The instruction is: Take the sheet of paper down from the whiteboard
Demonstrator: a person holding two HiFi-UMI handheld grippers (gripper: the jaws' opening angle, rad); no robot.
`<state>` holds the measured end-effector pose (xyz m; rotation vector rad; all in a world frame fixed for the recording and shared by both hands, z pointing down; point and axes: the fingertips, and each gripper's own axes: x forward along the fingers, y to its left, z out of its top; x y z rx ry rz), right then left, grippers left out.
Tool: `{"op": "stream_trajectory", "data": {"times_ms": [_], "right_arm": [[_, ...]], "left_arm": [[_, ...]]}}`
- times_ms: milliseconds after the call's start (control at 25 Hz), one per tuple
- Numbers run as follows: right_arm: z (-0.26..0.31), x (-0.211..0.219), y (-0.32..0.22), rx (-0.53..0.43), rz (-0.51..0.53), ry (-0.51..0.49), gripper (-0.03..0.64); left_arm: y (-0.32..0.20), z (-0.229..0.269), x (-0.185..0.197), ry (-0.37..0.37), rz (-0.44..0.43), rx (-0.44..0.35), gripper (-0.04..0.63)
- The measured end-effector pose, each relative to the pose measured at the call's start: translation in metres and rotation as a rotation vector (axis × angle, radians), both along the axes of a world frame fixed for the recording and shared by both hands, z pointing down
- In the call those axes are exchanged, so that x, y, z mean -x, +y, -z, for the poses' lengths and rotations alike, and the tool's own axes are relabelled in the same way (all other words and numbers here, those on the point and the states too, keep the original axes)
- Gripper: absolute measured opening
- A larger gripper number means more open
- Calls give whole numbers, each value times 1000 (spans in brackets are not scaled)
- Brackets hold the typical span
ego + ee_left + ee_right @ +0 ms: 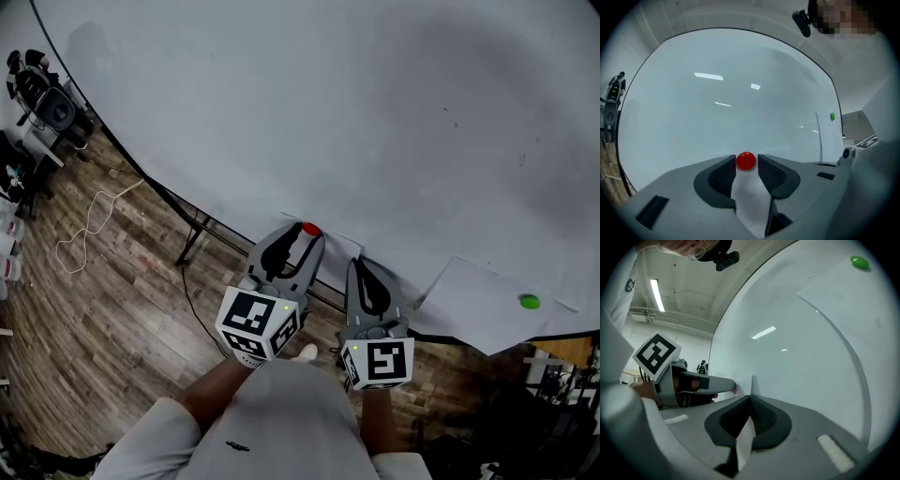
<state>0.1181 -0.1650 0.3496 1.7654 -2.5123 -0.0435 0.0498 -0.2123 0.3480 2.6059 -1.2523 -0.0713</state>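
The sheet of paper [339, 246] is hanging on the whiteboard [328, 94], its edge pinched in the closed jaws of the right tool [751, 399]. The red magnet [746, 161] pinning it is sitting between the tips of the left tool [306, 232], whose jaws are standing wide open around it and gripping nothing. The left tool likely needs to close squarely on the magnet and pull straight off, not sliding, while the right is supporting the sheet. A second sheet [487, 309] under a green magnet [530, 301] is hanging beyond the right tool.
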Motion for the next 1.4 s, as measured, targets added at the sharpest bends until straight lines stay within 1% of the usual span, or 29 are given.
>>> {"op": "stream_trajectory", "data": {"times_ms": [360, 640, 720, 800, 1120, 1400], "right_arm": [[-1, -1, -1, 1, -6, -13, 11], [-1, -1, -1, 0, -12, -16, 11], [-1, -2, -2, 1, -15, -17, 11], [-1, -3, -2, 1, -15, -12, 11], [-2, -5, -4, 1, -34, -37, 11], [-3, -8, -4, 1, -47, -31, 11]], "left_arm": [[-4, 0, -2, -4, 24, 2, 146], [-4, -1, -1, 1, 22, 3, 144], [-4, -1, -1, 5, 18, 6, 127], [-4, -1, -1, 8, 11, 8, 124], [-5, -2, -1, 1, -7, 7, 124], [0, -3, 0, -3, -18, 10, 124]]}}
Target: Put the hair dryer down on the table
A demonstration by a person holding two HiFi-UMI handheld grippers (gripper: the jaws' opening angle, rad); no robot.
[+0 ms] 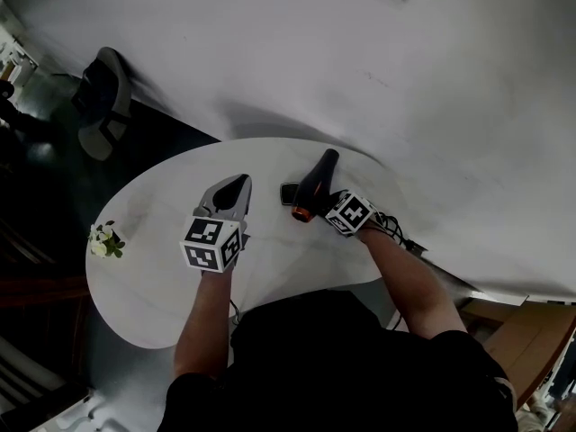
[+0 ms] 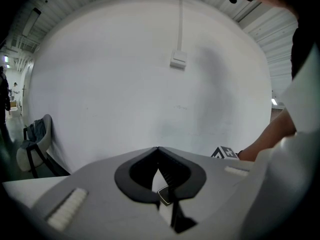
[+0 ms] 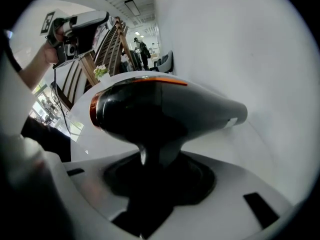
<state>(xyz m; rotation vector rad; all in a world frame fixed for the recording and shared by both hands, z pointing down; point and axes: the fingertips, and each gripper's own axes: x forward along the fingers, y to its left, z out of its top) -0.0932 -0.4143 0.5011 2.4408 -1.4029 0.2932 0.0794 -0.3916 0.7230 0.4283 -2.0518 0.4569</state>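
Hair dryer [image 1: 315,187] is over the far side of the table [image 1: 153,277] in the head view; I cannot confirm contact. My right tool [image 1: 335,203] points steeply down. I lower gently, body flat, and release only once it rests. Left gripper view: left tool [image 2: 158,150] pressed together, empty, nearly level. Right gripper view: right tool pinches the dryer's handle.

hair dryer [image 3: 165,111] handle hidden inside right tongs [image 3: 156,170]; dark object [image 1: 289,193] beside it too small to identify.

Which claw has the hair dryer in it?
The right claw, clamped on the hair dryer by its handle; the left claw is shut and empty.
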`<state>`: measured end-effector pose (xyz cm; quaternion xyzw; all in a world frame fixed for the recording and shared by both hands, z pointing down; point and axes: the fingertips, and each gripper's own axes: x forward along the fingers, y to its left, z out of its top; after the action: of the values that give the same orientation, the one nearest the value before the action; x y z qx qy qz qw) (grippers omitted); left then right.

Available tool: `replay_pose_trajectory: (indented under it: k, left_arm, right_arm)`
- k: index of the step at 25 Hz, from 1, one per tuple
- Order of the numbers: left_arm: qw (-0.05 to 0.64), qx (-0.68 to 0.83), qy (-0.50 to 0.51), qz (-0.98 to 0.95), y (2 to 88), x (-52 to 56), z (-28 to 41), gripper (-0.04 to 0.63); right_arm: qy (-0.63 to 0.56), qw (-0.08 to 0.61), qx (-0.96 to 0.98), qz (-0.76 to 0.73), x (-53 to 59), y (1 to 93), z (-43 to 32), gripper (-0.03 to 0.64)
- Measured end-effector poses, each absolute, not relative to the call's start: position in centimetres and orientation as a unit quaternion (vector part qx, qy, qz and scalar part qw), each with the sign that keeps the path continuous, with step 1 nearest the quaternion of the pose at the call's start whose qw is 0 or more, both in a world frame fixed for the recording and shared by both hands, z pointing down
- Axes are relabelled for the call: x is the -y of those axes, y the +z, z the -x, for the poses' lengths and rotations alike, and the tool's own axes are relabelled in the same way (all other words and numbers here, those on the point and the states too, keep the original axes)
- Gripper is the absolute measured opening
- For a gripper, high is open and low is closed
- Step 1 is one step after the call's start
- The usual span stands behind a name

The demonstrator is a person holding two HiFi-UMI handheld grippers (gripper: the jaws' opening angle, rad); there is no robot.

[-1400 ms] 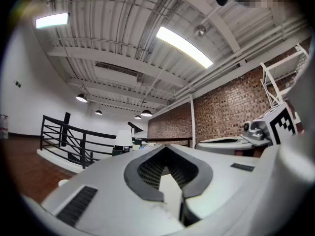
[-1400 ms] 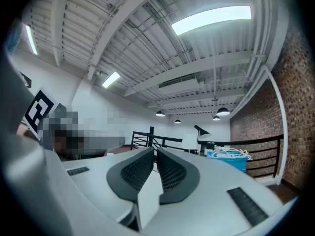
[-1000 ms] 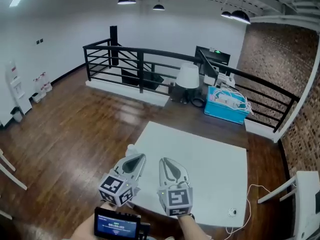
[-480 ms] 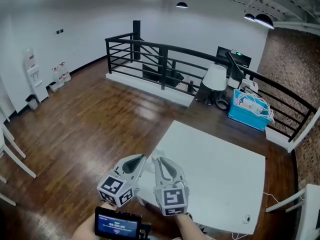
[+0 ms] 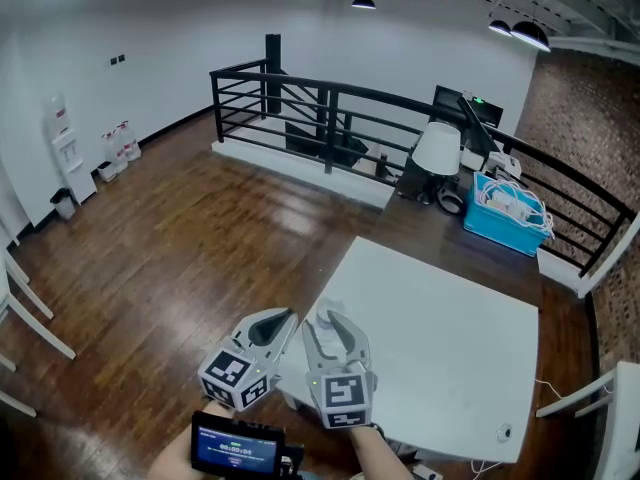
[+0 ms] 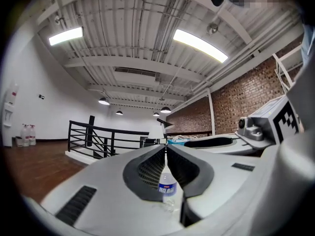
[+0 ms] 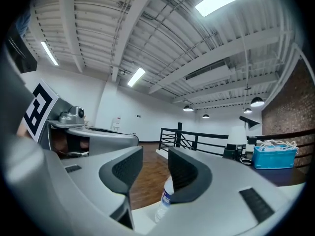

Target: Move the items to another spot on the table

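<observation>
A clear water bottle (image 6: 168,188) with a blue label stands on the white table (image 5: 440,338) near its near left corner. In the left gripper view I see it through the hollow of my left gripper (image 6: 166,147), whose tips touch; it is shut and holds nothing. The bottle (image 7: 166,200) also shows low in the right gripper view, partly behind the right-hand finger (image 7: 184,173). My right gripper (image 7: 155,154) has just been opening and is empty. In the head view both grippers (image 5: 283,318) (image 5: 322,320) sit side by side and hide the bottle.
A small round object (image 5: 503,431) lies at the table's near right corner. Beyond the table stand a white lamp (image 5: 437,148), a blue basket of cables (image 5: 505,208) and a black railing (image 5: 330,108). Wooden floor (image 5: 180,248) lies left. A device screen (image 5: 235,453) sits below the grippers.
The head view has swung, so the table now sits further right. Both grippers stay side by side at its near left corner. The right jaws have spread apart. The bottle is now hidden.
</observation>
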<state>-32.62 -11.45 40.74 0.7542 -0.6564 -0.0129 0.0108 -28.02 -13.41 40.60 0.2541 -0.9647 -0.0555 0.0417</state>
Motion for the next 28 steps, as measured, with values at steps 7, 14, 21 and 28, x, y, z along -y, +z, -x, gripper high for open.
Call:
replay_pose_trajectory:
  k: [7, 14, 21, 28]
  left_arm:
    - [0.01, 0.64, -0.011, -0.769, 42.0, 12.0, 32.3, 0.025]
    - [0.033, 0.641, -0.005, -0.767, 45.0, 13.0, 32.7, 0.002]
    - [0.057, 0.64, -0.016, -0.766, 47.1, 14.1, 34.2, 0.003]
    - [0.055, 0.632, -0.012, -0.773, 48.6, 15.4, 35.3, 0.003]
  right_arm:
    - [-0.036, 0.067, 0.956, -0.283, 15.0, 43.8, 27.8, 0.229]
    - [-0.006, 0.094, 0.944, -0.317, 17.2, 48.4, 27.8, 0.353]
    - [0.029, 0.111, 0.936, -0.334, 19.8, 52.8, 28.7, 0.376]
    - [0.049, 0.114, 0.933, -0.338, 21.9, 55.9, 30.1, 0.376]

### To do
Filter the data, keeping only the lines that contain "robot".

### Problem solution
Demonstrator: a person holding two HiFi-UMI handheld grippers (gripper: the jaws' opening angle, rad); no robot.
A demonstration by a person holding two HiFi-UMI handheld grippers (gripper: the jaws' opening angle, rad); no robot.
The demonstrator is a person holding two HiFi-UMI handheld grippers (gripper: the jaws' opening angle, rad); there is no robot.

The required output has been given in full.